MAC: Mines and Communities

Chinese workers battle against energy utility

Published by MAC on 2019-10-10
Source: China Labour Bulletin

Hong Kong-based research watchdog, China Labour Bulletin, reports the desperate measures to which employees of Hanergy have been driven, due to its financial collapse and allegedly corrupt behaviour of its founder.

Hanergy professes to be the world's largest supplier of solar power.

White collar staff at Hanergy join the ranks of workers protesting wage
arrears

China Labour Bulletin

October 2019

Staff at one of China’s best known energy companies, Hanergy (汉能), staged
protests in Beijing last month over months of unpaid wages and social
insurance contributions.

White collar staff at two Hanergy subsidiaries, the Mobile Energy Group
and the Thin Film Power Group, said they had not been paid since July. The
company has also been laying off personnel, they said: “There were more
than one hundred staff in my department when I joined in June, but one
third of them have now left.”

Hanergy founder, Li Hejun, was ranked as the richest person in China in
2015 before shares in the Hong Kong-listed Thin Film Power Group
collapsed. In June this year, Thin Film was officially delisted from the
Hong Kong exchange after being suspended for four years. The company is
now in severe financial difficulty and, in September, it was sued for 71
million yuan for unpaid rent on a luxury private jet.

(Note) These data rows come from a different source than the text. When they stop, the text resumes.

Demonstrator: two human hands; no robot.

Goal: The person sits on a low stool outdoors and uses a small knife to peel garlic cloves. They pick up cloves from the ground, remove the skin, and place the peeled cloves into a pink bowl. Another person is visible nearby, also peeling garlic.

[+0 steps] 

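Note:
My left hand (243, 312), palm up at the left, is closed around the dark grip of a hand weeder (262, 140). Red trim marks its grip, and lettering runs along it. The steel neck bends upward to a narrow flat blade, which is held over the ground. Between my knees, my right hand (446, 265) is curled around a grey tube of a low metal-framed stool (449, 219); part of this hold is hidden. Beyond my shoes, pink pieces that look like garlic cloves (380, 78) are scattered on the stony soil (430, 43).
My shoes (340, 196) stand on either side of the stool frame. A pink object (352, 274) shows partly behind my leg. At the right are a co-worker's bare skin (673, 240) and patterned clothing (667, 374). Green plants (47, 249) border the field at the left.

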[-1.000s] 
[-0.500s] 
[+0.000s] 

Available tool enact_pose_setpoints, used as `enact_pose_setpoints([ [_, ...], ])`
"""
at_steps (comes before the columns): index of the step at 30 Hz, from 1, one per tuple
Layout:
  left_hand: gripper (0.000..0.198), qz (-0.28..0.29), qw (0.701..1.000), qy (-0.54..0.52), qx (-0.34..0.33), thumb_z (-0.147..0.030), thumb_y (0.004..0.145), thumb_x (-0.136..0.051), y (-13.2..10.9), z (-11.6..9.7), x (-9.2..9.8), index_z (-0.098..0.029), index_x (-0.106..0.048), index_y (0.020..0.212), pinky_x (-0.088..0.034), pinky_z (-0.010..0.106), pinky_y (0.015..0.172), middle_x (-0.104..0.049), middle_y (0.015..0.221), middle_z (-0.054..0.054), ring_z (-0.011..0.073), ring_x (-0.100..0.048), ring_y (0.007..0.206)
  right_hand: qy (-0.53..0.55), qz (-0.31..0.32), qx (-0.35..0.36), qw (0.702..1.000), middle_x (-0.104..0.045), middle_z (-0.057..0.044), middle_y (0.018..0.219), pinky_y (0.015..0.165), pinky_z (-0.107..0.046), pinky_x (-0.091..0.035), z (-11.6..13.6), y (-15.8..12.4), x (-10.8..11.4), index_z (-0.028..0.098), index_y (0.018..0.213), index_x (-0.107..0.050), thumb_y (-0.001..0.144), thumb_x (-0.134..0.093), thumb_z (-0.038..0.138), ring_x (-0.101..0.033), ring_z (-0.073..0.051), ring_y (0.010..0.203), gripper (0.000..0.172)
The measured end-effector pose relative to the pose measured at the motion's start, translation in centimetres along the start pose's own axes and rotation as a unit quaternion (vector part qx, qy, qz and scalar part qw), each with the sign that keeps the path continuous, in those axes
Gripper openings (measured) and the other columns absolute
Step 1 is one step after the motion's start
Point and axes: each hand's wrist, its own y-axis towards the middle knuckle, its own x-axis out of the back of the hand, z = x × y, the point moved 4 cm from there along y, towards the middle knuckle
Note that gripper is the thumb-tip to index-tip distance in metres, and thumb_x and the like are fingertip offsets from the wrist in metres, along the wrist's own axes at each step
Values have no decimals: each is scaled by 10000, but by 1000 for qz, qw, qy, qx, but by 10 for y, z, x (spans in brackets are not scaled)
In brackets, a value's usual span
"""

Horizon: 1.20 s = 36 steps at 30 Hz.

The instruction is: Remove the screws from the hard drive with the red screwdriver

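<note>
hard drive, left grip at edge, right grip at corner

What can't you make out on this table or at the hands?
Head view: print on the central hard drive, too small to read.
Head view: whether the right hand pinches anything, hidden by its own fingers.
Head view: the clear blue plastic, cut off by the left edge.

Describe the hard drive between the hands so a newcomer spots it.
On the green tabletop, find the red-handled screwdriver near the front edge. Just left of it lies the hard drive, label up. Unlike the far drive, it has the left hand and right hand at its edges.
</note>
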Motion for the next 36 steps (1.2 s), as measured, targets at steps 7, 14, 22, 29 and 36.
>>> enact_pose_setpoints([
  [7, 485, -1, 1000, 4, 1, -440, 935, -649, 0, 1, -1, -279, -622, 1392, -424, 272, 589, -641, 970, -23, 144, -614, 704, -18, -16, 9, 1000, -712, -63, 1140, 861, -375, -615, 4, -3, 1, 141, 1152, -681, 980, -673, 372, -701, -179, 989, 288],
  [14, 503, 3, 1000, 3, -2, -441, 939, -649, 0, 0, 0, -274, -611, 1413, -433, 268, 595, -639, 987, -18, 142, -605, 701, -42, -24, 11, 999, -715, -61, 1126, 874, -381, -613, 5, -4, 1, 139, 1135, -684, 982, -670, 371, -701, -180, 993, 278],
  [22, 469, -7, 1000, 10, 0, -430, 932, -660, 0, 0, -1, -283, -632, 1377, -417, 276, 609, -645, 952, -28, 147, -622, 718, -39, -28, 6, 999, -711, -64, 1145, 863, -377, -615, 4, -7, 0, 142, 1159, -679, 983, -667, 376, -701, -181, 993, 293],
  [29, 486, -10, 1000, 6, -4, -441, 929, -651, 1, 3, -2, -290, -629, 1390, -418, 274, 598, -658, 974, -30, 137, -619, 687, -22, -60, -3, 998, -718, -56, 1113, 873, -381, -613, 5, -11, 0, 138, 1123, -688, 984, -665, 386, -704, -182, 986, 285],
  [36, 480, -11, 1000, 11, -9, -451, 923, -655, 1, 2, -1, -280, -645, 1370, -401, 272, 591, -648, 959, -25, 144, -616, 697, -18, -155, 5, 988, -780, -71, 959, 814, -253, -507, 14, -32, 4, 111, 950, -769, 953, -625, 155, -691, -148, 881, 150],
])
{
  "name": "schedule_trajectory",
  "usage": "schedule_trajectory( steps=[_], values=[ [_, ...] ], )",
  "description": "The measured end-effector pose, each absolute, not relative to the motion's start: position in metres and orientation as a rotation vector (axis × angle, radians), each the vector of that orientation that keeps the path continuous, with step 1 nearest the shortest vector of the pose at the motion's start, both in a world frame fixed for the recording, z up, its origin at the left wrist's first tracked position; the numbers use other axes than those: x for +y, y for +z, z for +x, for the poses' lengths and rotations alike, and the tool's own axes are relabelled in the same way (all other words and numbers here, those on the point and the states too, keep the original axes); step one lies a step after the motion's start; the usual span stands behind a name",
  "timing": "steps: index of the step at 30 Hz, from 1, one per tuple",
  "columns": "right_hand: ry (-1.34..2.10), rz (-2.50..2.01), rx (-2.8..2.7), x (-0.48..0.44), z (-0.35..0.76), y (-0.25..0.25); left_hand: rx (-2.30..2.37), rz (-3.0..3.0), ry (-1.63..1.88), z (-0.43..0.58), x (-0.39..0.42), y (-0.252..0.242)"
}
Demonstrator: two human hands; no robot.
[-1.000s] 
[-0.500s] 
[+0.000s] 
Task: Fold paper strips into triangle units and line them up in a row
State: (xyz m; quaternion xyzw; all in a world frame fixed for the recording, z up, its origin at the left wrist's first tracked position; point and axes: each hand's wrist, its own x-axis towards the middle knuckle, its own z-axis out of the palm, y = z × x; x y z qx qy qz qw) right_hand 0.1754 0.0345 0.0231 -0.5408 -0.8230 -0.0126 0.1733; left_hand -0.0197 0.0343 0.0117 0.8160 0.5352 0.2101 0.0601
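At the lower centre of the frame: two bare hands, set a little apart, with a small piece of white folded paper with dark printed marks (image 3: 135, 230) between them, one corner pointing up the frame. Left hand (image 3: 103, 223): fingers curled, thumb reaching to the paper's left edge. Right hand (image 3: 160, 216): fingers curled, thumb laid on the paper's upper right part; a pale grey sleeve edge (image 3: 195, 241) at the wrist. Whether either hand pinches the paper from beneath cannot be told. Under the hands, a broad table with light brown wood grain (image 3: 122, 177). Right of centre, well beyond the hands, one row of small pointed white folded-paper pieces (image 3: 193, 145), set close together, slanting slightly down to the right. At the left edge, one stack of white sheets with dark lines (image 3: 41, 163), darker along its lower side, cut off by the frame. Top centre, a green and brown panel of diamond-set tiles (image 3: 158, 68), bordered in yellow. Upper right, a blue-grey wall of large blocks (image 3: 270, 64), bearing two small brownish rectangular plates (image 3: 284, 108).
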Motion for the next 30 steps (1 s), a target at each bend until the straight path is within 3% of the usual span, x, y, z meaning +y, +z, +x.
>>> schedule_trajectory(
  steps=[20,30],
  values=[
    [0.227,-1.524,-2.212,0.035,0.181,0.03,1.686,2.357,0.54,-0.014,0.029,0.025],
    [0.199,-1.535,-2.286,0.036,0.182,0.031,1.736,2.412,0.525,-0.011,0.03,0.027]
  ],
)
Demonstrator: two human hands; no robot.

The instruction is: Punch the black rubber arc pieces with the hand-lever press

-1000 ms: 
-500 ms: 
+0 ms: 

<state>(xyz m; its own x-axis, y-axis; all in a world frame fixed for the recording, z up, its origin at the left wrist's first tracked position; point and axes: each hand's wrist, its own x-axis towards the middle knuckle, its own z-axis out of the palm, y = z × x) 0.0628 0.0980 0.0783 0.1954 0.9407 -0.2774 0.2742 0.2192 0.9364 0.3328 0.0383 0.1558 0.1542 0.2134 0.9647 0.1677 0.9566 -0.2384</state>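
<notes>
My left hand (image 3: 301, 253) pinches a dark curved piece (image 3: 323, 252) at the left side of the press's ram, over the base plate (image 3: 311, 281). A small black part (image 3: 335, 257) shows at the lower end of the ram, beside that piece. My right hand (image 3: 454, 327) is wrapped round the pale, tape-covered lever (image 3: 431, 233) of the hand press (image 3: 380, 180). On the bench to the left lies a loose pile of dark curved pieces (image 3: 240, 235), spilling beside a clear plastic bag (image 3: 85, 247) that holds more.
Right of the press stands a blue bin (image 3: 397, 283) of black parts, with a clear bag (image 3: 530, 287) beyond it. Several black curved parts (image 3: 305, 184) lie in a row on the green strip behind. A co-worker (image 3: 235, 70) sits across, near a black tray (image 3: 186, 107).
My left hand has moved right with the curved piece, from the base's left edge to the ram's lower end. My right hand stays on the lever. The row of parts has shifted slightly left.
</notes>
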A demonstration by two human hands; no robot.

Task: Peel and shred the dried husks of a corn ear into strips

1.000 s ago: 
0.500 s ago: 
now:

In early September, workers in Hanergy staged a sit-in at the company's
headquarters over several days. A worker, who fainted during the protest
due to her anger, said that neither the local media nor the government
were responding to their demands. “Even as a masters graduate with a
high-quality education from the state, I am helpless in protecting my
rights.”

Some workers resorted to extreme actions when their demands were not met.
On 21 September, for example, a senior employee threatened to jump off the
building if staff were not paid on that day.

Another worker complained that the company had reneged on a deal to pay
his work injury compensation: “Hanergy did not provide work injury
insurance [as required by law], so I did not receive any compensation from
the work injury fund after the accident. After mediation, they agreed to
pay me 120,000 yuan but then the company ignored the agreement and did not
pay as agreed.”

Several workers formed WeChat groups to publicise their demands but
complained that the local government, the official trade union, and the
media largely ignored them. Indeed, Hanergy actually won plaudits for its
solar panels during the 1 October celebrations to mark the 70th
anniversary of the founding of the People’s Republic of China.

In reality however, Hanergy is just another example of how companies shift
the burden on to their employees as soon as they encounter economic
difficulties or financial hardship. It does not matter if they are
white-collar staff or low-paid workers in a garment or mobile phone
factory, workers are always the first to be sacrificed.